Orson Welles is reputed to have lived here. So is Kathy Lee Gifford, back in the mid-nineties when she was married to Frank (Rush Limbaugh tried to purchase it but was turned down by the co-op board). In the thirties, the famous art deco painter Tamara de Lempicka, who is collected by both Jack Nicholson and Madonna (who featured her paintings in an array of videos including "Vogue" and "Express Yourself") lived here. In 2010 Nicolas Sarkozy’s ex (whom he left for Carla Bruni) purchased a duplex on the 14th floor in an estate sale. The former owner was actress and former Ziegfeld Girl, Mary Howard, who had been living there since 1947 after buying it for 10,000 (and according to these old listing photos, favored the Swiss chalet look).
There’s more.
In his heyday, Clay Felker, co-founder of New York magazine, lived here with his wife at the time, Pamela Tiffin, who was nearly two decades his junior, and threw legendary parties. Tom Wolfe described entering the apartment thus:
The living room was a 25-by-25-foot grand salon with a two-story, 25-foot-high ceiling and two huge House of Parliament–scale windows, overlooking 57th Street, each 22 feet high and eight feet wide, divided into colossal panes of glass by muntins as thick as your wrist. There was a vast fireplace of the sort writers searching for adjectives always call baronial.
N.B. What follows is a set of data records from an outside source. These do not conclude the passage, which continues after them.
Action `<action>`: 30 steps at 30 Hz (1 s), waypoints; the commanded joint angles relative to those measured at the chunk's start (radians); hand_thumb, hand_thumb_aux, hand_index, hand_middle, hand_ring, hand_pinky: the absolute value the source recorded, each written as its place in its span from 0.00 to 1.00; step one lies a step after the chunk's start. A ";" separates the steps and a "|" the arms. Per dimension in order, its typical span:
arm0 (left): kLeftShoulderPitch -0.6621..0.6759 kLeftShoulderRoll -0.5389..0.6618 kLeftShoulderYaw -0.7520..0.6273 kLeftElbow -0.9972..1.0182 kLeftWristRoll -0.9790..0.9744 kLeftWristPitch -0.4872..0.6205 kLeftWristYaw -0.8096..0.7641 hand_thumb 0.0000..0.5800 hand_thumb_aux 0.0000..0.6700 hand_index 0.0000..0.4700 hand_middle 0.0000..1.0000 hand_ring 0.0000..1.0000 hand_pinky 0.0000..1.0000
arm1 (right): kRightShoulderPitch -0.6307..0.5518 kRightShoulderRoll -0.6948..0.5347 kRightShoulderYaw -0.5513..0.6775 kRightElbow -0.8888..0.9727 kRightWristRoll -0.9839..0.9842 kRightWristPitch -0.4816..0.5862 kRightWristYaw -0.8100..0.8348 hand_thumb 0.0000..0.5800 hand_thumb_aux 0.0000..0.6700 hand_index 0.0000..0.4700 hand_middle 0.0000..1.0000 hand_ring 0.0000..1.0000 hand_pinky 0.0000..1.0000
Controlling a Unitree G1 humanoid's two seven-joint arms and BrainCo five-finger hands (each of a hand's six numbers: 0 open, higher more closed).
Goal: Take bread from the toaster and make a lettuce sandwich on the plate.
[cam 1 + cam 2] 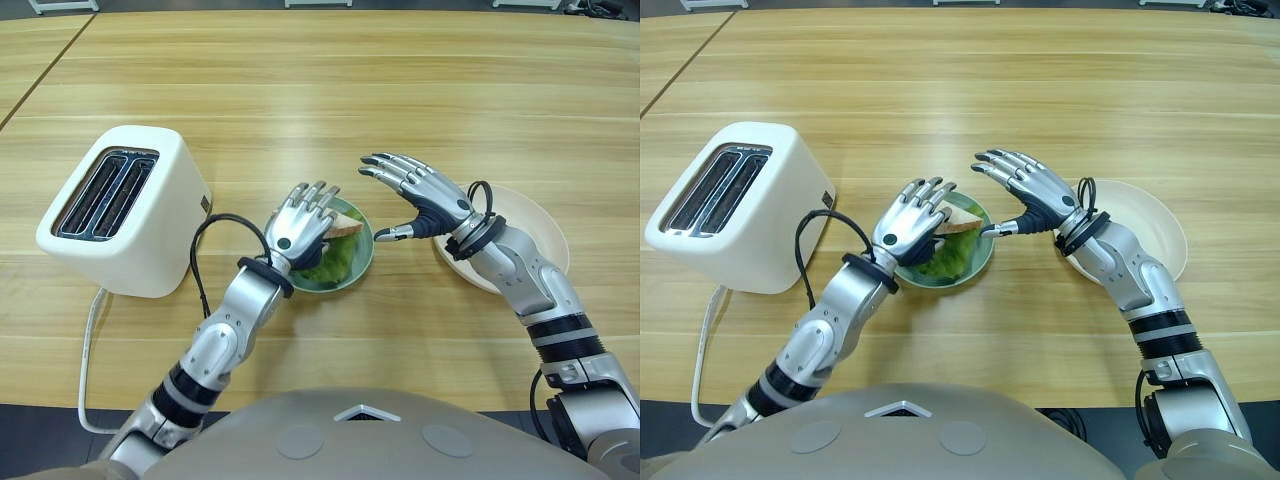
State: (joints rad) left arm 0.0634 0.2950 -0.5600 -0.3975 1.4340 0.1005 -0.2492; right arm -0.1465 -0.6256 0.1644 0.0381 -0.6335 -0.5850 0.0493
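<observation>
Gently square the bread slice [348,222] on the lettuce [340,264] in the green plate [369,250]; your left hand's [298,228] grip cannot be told, and your right hand [425,190] hangs open.

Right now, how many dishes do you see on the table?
2. A green plate with lettuce and bread lies partly under the left robot hand, beside the toaster. A cream bowl lies farther right, partly hidden by the right robot hand's wrist.
</observation>
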 commanded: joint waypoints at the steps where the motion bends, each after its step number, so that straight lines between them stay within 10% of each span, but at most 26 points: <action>1: 0.089 0.006 -0.023 -0.058 0.031 0.008 -0.050 0.33 0.18 0.18 0.00 0.00 0.00 | -0.003 -0.007 0.005 -0.005 -0.013 -0.004 0.006 0.00 0.00 0.00 0.00 0.00 0.00; 2: 0.104 0.009 -0.019 -0.074 0.035 0.010 -0.053 0.03 0.02 0.02 0.00 0.00 0.00 | -0.001 -0.008 0.004 -0.005 -0.014 -0.004 0.007 0.00 0.00 0.00 0.00 0.00 0.00; 3: 0.116 0.008 -0.013 -0.087 0.036 0.011 -0.056 0.00 0.00 0.00 0.00 0.00 0.00 | 0.000 -0.009 0.004 -0.005 -0.014 -0.004 0.007 0.00 0.00 0.00 0.00 0.00 0.00; 15: 0.157 0.016 0.328 -0.462 -0.222 0.033 -0.105 0.00 0.00 0.00 0.00 0.00 0.00 | -0.023 0.019 0.181 0.061 -0.037 -0.066 0.139 0.00 0.00 0.00 0.00 0.00 0.00; 30: 0.397 0.086 0.581 -0.357 -0.751 -0.065 -0.129 0.00 0.00 0.00 0.00 0.00 0.00 | -0.016 -0.137 0.396 0.096 -0.401 -0.145 0.193 0.00 0.00 0.00 0.00 0.00 0.00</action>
State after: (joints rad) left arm 0.4377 0.3551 0.0155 -0.7695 0.7215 0.0564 -0.3579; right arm -0.1942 -0.6924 0.4755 0.0840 -0.8132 -0.7537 0.2141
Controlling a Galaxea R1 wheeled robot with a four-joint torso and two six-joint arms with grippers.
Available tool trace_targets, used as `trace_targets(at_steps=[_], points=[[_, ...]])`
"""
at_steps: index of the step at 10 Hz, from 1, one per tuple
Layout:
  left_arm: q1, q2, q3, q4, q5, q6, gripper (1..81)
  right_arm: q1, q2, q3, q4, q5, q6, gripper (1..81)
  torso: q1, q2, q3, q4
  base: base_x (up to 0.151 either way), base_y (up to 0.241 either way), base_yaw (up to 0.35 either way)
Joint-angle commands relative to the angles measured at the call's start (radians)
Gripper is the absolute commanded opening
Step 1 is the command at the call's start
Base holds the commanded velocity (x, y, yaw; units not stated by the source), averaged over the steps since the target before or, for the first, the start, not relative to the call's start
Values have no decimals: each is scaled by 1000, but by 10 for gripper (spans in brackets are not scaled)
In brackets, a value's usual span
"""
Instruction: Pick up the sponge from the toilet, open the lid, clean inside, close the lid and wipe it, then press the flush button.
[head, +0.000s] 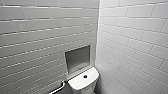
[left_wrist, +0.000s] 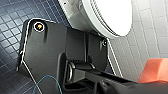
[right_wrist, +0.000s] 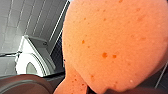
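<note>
The orange sponge (right_wrist: 115, 42) looms large and close in the right wrist view, pinched in at one edge, and my right gripper is shut on it. One corner of the sponge (left_wrist: 155, 70) also shows in the left wrist view, beside the toilet's white oval lid (left_wrist: 107, 15). The toilet (right_wrist: 32, 62) stands further off in the right wrist view, bowl and tank against the tiled wall. From the head view I see the tank top (head: 81, 82) with the dark round flush button (head: 85, 76) in its middle. My left gripper is shut and holds nothing.
White tiled walls meet in a corner behind the toilet. A metal-lined niche (head: 77, 58) is set in the wall above the tank. A grab bar (head: 58, 88) runs along the wall left of the tank. The floor has dark blue tiles (left_wrist: 15, 22).
</note>
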Motion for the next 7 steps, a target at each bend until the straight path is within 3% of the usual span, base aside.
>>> trace_targets(at_steps=[1,7], points=[[85,135,-178,60,-81,36,10,21,3,-25,-4,-46,-1,10,0,0,0,0,0,0,0],[218,394,-606,1,-287,-2,10,9,58,-89,-7,-29,-7,10,-1,-1,1,0,0,0,0]])
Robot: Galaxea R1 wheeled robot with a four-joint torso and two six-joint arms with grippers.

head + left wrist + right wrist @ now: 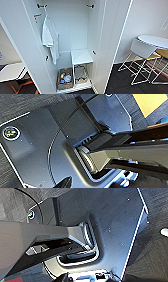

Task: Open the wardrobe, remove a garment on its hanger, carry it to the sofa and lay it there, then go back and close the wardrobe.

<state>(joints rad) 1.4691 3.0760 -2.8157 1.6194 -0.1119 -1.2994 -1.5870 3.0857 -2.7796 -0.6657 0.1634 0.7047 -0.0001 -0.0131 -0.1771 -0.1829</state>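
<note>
You are facing the wardrobe [75, 37] with both doors swung wide. Inside, a white T-shirt [50, 40] hangs from a black hook [40, 5] at about eleven o'clock; a second hook [90, 6] at one o'clock is bare. Low at six o'clock sit a white shelf box [81, 57] and a basket [65, 78] of small items. At three o'clock, a white round table [155, 41] and a white chair [142, 53] stand on dark carpet. From your wrist views you cannot tell how either gripper's fingers stand.
</note>
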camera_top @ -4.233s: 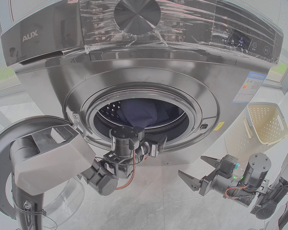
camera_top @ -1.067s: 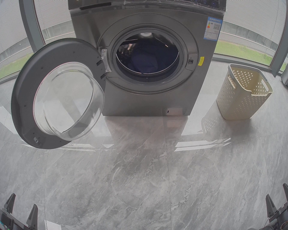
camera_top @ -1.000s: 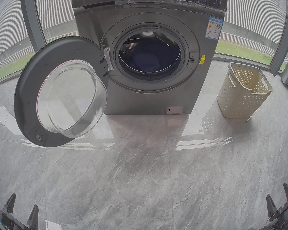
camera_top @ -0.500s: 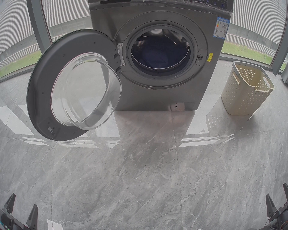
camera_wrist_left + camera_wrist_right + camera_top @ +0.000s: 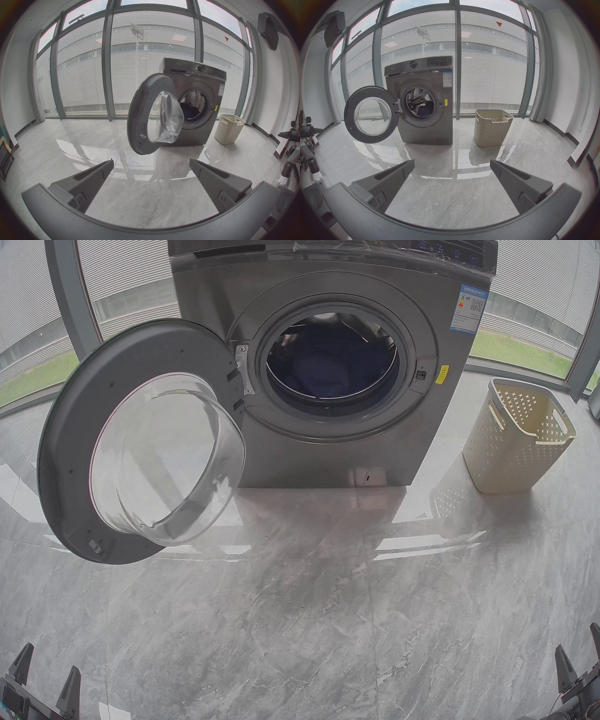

Fourteen status seekers could sit at the same time on the needlepoint-upholstered fender that went around it, supported by gleaming brass columns. When you arrived chez Felker and walked out of the elevator, you found yourself on a balcony big as a lobby overlooking the meticulously conspicuous consumption below. Guests descended to the salon down a staircase that made the Paris Opera’s look like my old front stoop.
Mr. Chow
Tod Seelie / GothamistWhen the party eventually ended at Felker’s (he was notoriously broke, even at the height of his success, or perhaps because of it) it moved downstairs. In the late seventies, Michael Chow (better known to some as the former Mr. Grace Coddington), who’d made a name for himself in London with the original Mr Chow, opened the New York outpost with his then wife, the legendary Tina Chow, on the ground floor of the building, where it remains to this day.
West 57th hung on a bit longer. Home to most of the network headquarters – Billie Holiday famously performed live on TV two years before her death at CBS’s 57th St studio – it was still the scene of many a media party well into the late Aughts, when legacy media rammed up against the duo icebergs of the recession and the Internet.
The last decade though has been an exercise in not just obligation, but deep, utter, uncoolness. Which can only mean one thing in New York: like everything else once celebrated but eventually discarded for being too successful, it’s been out of vogue for just long enough to be good again (and not just for billionaires). The better question to be asking oneself these days is perhaps not, ‘does anyone go to Midtown’ but did you get there in time to reclaim it as your discovery.